The annual Weekend in Wise County event, hosted by the Southern Appalachian Mountain Stewards, is more than an opportunity for people to witness mountaintop removal coal mining and what it leaves behind for the people of Appalachia. It is an opportunity to meet an amazing community trying to raise their families in an environment where the land and water are under attack from the very industry that claims to sustain them.
Coal is a fact of life in southwestern Virginia and it has been for more than a century. The problem now is that the industry is taking far more than they are giving back. The coal industry has found a cheaper way to mine coal: use giant machinery, employ fewer miners and leave behind more problems.
The whole issue – the past, present, and future of coal – was presented in an intricate piece of art from the Beehive Collective. The artists collected people’s stories from all over Appalachia to capture this struggle.
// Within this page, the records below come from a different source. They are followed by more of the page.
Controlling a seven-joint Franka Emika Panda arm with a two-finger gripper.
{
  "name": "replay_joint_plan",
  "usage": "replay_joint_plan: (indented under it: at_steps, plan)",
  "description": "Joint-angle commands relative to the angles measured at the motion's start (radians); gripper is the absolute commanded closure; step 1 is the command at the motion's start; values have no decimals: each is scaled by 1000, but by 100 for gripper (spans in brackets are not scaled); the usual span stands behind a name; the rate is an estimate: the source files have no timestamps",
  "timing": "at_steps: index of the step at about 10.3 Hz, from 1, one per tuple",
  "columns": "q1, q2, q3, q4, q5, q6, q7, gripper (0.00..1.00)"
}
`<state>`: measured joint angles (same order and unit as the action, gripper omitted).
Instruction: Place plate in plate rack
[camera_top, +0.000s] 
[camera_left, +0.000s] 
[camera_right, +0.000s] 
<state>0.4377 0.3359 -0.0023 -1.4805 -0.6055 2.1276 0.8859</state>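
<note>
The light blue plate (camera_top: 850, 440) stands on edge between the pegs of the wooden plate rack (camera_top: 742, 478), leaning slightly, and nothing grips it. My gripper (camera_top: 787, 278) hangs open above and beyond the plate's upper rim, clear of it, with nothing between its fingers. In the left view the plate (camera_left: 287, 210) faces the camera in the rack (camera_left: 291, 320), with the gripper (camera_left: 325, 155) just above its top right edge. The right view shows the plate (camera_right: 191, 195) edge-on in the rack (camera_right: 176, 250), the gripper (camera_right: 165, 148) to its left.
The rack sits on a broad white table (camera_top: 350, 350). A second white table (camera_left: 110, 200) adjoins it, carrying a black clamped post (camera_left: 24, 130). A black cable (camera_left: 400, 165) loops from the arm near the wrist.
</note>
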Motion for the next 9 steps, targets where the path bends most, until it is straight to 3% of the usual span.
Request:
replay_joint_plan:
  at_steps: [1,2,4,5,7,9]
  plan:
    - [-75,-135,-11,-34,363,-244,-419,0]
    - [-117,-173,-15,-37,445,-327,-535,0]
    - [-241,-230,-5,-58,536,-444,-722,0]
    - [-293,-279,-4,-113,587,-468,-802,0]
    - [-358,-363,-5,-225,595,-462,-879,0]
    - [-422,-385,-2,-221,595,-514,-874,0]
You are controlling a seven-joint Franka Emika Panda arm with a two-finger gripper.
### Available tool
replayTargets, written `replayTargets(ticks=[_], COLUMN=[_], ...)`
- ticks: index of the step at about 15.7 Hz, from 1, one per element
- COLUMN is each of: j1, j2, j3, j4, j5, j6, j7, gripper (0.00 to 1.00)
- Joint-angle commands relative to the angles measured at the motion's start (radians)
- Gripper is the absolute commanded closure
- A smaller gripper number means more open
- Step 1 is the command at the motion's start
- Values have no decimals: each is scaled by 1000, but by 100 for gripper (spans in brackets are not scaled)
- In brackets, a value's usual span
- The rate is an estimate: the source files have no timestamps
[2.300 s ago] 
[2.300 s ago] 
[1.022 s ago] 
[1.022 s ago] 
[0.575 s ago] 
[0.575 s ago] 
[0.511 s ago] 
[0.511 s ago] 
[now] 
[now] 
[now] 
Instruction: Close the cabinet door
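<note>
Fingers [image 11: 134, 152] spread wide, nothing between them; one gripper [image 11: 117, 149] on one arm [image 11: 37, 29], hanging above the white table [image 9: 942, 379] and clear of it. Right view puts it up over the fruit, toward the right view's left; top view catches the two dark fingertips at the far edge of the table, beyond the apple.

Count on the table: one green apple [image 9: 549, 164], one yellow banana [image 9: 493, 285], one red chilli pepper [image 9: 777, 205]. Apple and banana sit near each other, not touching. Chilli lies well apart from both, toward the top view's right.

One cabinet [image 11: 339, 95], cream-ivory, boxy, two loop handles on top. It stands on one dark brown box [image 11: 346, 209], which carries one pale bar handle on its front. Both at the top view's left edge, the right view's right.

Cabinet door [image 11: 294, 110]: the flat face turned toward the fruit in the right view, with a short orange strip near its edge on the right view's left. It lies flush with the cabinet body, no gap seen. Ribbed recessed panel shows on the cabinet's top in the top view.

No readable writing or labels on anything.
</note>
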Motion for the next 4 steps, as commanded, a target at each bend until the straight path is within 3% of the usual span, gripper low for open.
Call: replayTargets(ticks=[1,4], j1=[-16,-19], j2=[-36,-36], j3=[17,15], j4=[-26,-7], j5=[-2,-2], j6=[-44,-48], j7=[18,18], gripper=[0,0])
Weekend in Wise is just one of many events where the artists present the “True Cost of Coal” and tell the story behind the work.
The presenters also broke down the coal problem into more specific areas of concern, including water quality, human health impacts, impacts on biodiversity and more. One especially well-attended presentation discussed the Coalfields Expressway. A proposed 50-mile mountaintop removal mine through southwest Virginia that is being justified to local residents as an economic development project. In reality, it is just a way to access more coal and get it out faster.
Throughout these presentations, two volunteers drove carload after carload up the switchbacks of Black Mountain on the Virginia – Kentucky border to see a mountaintop removal mine site. Our tour guides – life-long residents of the area – would have rather shown us the beauty of Appalachian forests in mid-October, but instead they could only show us where a mountain once stood.
In its place was a landscape devoid of vegetation. Where there were once steep ridges and deep hollows with flowing streams, there were now level plateaus of rock and dirt with ditches carrying the tainted water into local drinking supply. It is a landscape that will never again look like Appalachia.
For those seeing it for the first time, it was jaw-dropping. For all of us, it was heartbreaking.
However, what hit home to a lot of us later was that just below all that blatant destruction of the mountains were the towns and the people. Four residents of the area spoke of the constant traffic of coal trucks and the black dust that coats everything. It is a battle just to preserve something as sacred as family graveyards, yet these people don’t want to leave (or are unable to because their homes have lost value).
This is their home and we must continue to do everything we can to help them stop mountaintop removal.